Maati Baani fusion group was hosted by HCL Concerts at the LTG Auditorium, presenting an amalgamation of Hindustani vocal and folk with Nirali Shah on vocals, Kartik Shah on guitar, Omkar Dhumal on flute and shehnai and Anurag Sawangikar on drums. The added attraction of Mati Bani was the folk artist Noor Mohammad Fakeer on Jidia Pawa.

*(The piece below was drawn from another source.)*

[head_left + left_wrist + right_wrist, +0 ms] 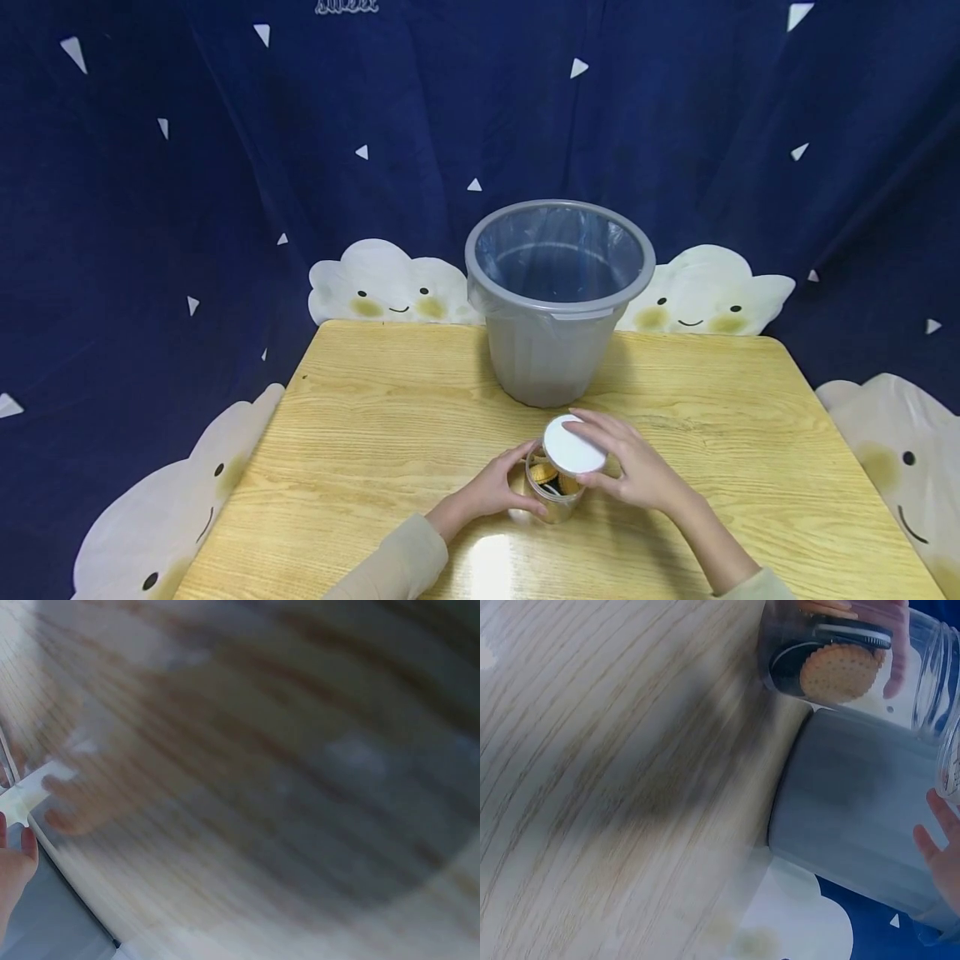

Opening with a Kabir song in raga Durga, Nirali convinced about her classical training under Sanjeev Abhayankar, with her open “Aakar”, and the sprinkling of sargams which was visible all through, but, unfortunately, this could not help long. The Kafi-based Bandish ki thumri “Mitwa mane na….” next, was disappointing because her long preface introducing this ‘old traditional genre’, hardly matched her rendering. “Tore matware naina…”, describing the beauty of Krishna’s eyes, had Nirali literally whistling in between, perhaps trying to imitate the Flute of Krishna.

There was “Bawariya…” in Darbari, supposedly celebrating the Naad Brahma with dhrupad-style gamakas, “Jago Pyare...”, in Sarang, “Boondan boondan barkha barse” and “Albela Sajan” in Ahir Bhairav, but all in the fusion style of Mati Bani, with the unbearably off key orchestra. Nirali kept trying to establish rapport with the audience and surprisingly the most tuneful response came from the audience when she invited them to repeat the sargam.

Noor Mohammad, with Kachchhi Kafi on his tuneful Jodia Pawa, came as a soothing balm. His ‘Double Flute’ instrument was self-sufficient with one of the two flutes keeping the ‘sur’ and the other playing the lively folk tunes of Rajasthan. He needed just the drum to keep time, which could not do much harm.